Show $(x+y)^a > x^a + y^a$ for $x,y>0$ and $a>1$ This is a pretty straightforward question. I want to show $(x+y)^a > x^a + y^a$ for $x,y>0$ and $a>1$.
One way would be this. WLOG, suppose $x \leq y$. Then:
$(1+\frac{x}{y})^a >1+\frac{x}{y} \geq 1+(\frac{x}{y})^a$.
Noting that $\frac{1}{y^a}t_1>\frac{1}{y^a}t_2 \implies t_1 > t_2$, it follows that $(x+y)^a > x^a + y^a$.
But what other ways are there to show this inequality?
 A: You can use elementary calculus to prove this: Let $x_0>0$ be fixed, and consider the function $f:[0,\infty)\to\mathbb{R}$, $f(y)=(x_0+y)^a-y^a$. The derivative of $f$ is $f'(y)=a\left((x_0+y)^{a-1}-y^{a-1}\right)$. Since $a>1$ and $x_0,y\geq 0$, then $f'>0$, so $f$ is strictly increasing. Then, for every $y\in\mathbb{R}$, $f(y)>f(0)$, and this is equivalent to $(x_0+y)^a>x_0^a+y^a$.
A: Write
$$ f(a) = \left( \frac{x}{x+y} \right)^a + \left( \frac{y}{x+y} \right)^a $$
It is clear that
$$ f(1) = \frac{x}{x+y} + \frac{y}{x+y} = 1 $$
It is also clear that
$$ f'(a) = \ln\left( \frac{x}{x+y} \right) \left( \frac{x}{x+y} \right)^{a-1} + \ln\left( \frac{y}{x+y} \right) \left( \frac{y}{x+y} \right)^{a-1} $$
whence
$$f'(a) < 0 $$
and therefore
$$ a > 1 \Rightarrow f(a) < 1$$
Thus
$$ \left( \frac{x}{x+y} \right)^a + \left( \frac{y}{x+y} \right)^a < 1 $$
or
$$\Big( x + y \Big)^a > x^a + y^a $$
A: Note that the lhs and rhs are homogeneous hence we can make the assumption that $x + y = 1$ and then $0<x,y<1$ and so that $x^a<x$ and $y^a<y$ which leads to $$x^a + y^a < x + y = 1 = (x+y)^a$$
A: Let $x\geq y$  and  $t=\frac{x}{y}\ \ \text{and} f(t)=(1+t)^a-(1+t^a)$ since $f'(t)=a(1+t)^{a-1}-at^{a-1}>0$ therefore$f(t)>f(0) $ and so we have $f(t)=(1+t)^a-(1+t^a)> 0$ thus $(1+t)^a>(1+t^a) $ this show that $(1+\frac{x}{y})^a>1+(\frac{x}{y})^a$ all together we see that $(x+y)^a > (x)^a+(y)^a$
A: Please tell me what's wrong with this:
On the one hand, we have $(x+y)^a$ equaling the sum of several positive numbers. I am referring to the binomial theorem. On the other hand, $x^a$ and $y^a$ are just two of those several positive numbers. So, $(x+y)^a > x^a + y^a$.

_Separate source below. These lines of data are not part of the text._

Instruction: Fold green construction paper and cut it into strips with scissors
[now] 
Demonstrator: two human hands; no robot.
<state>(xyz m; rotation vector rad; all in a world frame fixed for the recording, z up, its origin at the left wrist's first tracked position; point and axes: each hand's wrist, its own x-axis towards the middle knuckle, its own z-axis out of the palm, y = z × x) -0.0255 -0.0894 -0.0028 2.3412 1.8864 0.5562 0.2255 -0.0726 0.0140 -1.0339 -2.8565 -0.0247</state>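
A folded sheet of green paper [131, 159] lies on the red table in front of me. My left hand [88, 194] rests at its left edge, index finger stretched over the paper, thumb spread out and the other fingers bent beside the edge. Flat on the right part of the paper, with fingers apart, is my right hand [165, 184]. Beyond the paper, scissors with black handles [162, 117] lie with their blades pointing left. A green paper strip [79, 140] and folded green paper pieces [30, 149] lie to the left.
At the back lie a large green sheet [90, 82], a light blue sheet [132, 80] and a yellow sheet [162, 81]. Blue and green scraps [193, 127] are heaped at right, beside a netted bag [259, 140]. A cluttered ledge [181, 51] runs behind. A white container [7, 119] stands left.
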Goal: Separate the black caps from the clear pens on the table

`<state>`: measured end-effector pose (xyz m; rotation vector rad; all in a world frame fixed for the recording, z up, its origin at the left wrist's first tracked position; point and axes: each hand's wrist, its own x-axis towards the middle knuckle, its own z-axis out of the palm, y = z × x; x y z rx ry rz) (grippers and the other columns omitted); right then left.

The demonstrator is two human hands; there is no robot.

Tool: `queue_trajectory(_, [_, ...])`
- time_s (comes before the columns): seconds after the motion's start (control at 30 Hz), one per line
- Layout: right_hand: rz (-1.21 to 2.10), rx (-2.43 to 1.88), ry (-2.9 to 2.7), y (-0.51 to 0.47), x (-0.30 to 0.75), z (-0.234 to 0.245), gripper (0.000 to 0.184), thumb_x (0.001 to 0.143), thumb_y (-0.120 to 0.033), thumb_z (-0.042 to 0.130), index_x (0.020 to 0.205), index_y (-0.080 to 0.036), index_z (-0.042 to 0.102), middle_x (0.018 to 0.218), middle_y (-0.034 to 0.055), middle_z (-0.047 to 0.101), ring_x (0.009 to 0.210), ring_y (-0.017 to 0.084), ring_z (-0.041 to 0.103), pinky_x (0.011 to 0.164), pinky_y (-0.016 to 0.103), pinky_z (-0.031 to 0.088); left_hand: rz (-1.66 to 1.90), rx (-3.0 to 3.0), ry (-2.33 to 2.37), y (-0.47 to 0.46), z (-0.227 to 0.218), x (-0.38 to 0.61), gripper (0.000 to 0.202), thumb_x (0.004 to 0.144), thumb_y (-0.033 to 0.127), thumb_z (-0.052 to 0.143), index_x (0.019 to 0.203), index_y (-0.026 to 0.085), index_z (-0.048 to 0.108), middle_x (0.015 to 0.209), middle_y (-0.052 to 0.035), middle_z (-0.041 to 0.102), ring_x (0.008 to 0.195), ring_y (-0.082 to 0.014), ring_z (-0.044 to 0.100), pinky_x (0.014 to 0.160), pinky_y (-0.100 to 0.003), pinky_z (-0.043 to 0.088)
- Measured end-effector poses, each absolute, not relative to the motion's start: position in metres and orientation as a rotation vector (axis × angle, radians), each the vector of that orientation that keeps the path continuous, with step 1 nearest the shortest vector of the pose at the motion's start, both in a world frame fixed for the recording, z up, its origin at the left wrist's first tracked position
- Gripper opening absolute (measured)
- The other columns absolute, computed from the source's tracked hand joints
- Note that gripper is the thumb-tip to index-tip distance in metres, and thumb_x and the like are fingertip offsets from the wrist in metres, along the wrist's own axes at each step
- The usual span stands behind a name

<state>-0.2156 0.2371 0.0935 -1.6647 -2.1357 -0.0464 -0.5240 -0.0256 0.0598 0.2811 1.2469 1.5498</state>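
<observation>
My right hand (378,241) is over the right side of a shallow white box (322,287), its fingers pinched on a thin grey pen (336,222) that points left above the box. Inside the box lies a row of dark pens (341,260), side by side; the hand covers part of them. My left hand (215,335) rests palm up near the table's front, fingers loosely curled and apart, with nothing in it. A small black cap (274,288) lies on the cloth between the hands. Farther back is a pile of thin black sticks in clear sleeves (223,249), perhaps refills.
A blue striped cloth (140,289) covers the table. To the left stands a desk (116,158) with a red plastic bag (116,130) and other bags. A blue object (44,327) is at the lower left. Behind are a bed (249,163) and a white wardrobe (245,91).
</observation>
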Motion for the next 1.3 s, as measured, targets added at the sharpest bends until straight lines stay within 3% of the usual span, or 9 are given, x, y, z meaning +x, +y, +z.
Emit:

Again, I am just using the binomial theorem to show that $(x+y)^a$ is equal to an expression which contains $x^a, y^a$ and at least 1 other positive, nonzero term. 
(Yes, this is poorly explained, but I only have a few minutes to type this up. I've never posted before and I don't know how to make the pretty formatting)
If someone knows what I'm trying to say, and sees whats wrong with my thinking, let me know.
A: Hint: Using the Pockhammer symbol in the binomial expansion,  $$\begin{align}(x+y)^a&=\sum_{n=0}^{\infty}\frac{(a)_n}{n!}x^{a-n}y^n \\
&>\frac{(a)_0}{0!}x^a+\frac{(a)_{\lfloor a\rfloor}}{(\lfloor a\rfloor)!}x^{a-\lfloor a\rfloor}y^{\lfloor a\rfloor} \\
&\stackrel{?}{>}x^a+y^a,\end{align}$$ where $\lfloor a\rfloor$ is the floor of $a$.